Pictures within the data are to be left out; everything else must be reproduced exactly.
::: Data shown
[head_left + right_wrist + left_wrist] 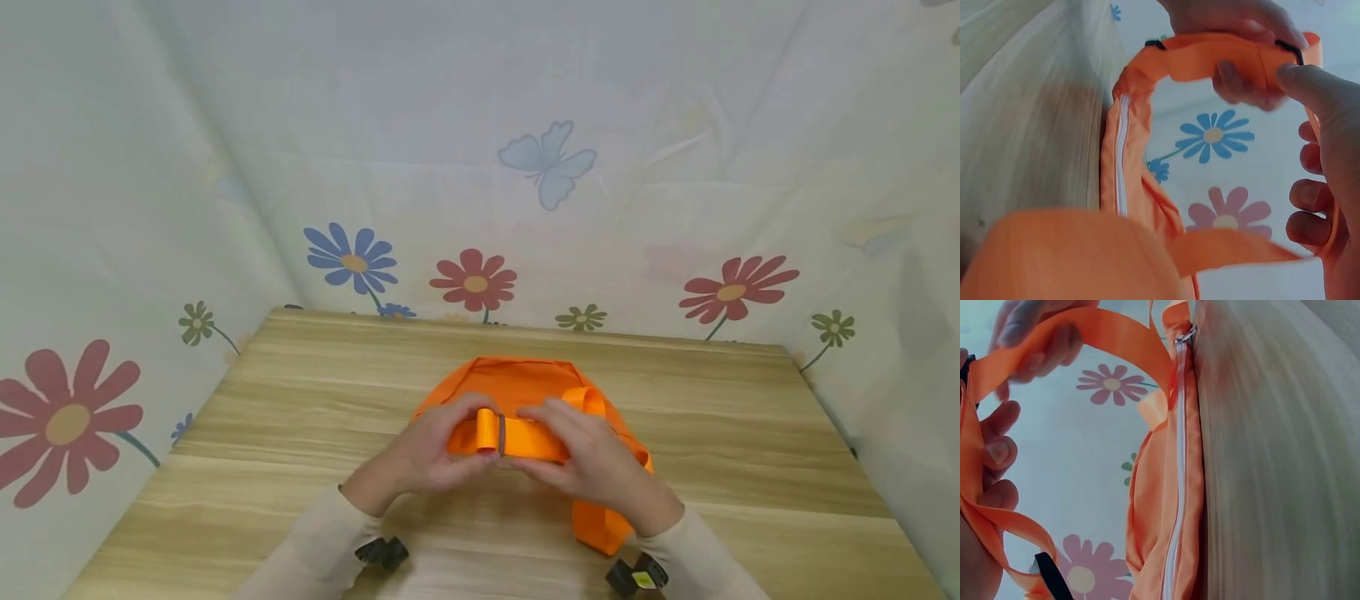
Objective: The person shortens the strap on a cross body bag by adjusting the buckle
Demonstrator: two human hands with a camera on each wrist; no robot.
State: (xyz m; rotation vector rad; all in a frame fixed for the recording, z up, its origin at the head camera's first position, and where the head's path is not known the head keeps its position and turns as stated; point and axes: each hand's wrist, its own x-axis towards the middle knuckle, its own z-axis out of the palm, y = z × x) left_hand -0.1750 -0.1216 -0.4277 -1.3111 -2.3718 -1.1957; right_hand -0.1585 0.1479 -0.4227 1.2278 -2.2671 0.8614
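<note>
An orange fabric bag [521, 375] with a white zipper [1179, 487] rests on the table. Above its near side, both hands hold its orange strap [534, 440]. My left hand [431, 454] grips the strap's folded loop beside a dark slider buckle [502, 435], thumb and fingers on either side. From the other side, my right hand [596, 458] pinches the strap just right of that slider, and its fingers curl round the webbing in the right wrist view. A second dark piece [1155, 44] sits on the strap near the bag's end. The palms are partly hidden.
The wood-grain table [337, 383] extends around the bag. White cloth walls [420, 100] printed with flowers and a butterfly stand behind and at both sides. A loose strap length [600, 527] hangs near the right wrist. Black devices [382, 552] are worn at both wrists.
</note>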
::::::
* Response:
[head_left + right_wrist + left_wrist] 
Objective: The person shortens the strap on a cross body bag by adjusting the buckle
Demonstrator: two human hands with a camera on each wrist; no robot.
State: (xyz m; rotation vector rad; all in a frame fixed for the recording, z up, its origin at the head camera's first position, and where the head's path is not known the head keeps its position and turns as stated; point and axes: each hand's wrist, its own x-axis towards the middle knuckle, its own z-axis out of the palm, y = z × x) left_hand -0.1750 -0.1216 -0.4277 -1.3111 -2.3718 -1.1957; right_hand -0.1585 0.1479 -0.4227 1.2278 -2.2671 0.8614
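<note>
An orange fabric bag [521, 375] with a white zipper [1179, 487] rests on the table. Above its near side, both hands hold its orange strap [534, 440]. My left hand [431, 454] grips the strap's folded loop beside a dark slider buckle [502, 435], thumb and fingers on either side. From the other side, my right hand [596, 458] pinches the strap just right of that slider, and its fingers curl round the webbing in the right wrist view. A second dark piece [1155, 44] sits on the strap near the bag's end. The palms are partly hidden.
The wood-grain table [337, 383] extends around the bag. White cloth walls [420, 100] printed with flowers and a butterfly stand behind and at both sides. A loose strap length [600, 527] hangs near the right wrist. Black devices [382, 552] are worn at both wrists.
</note>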

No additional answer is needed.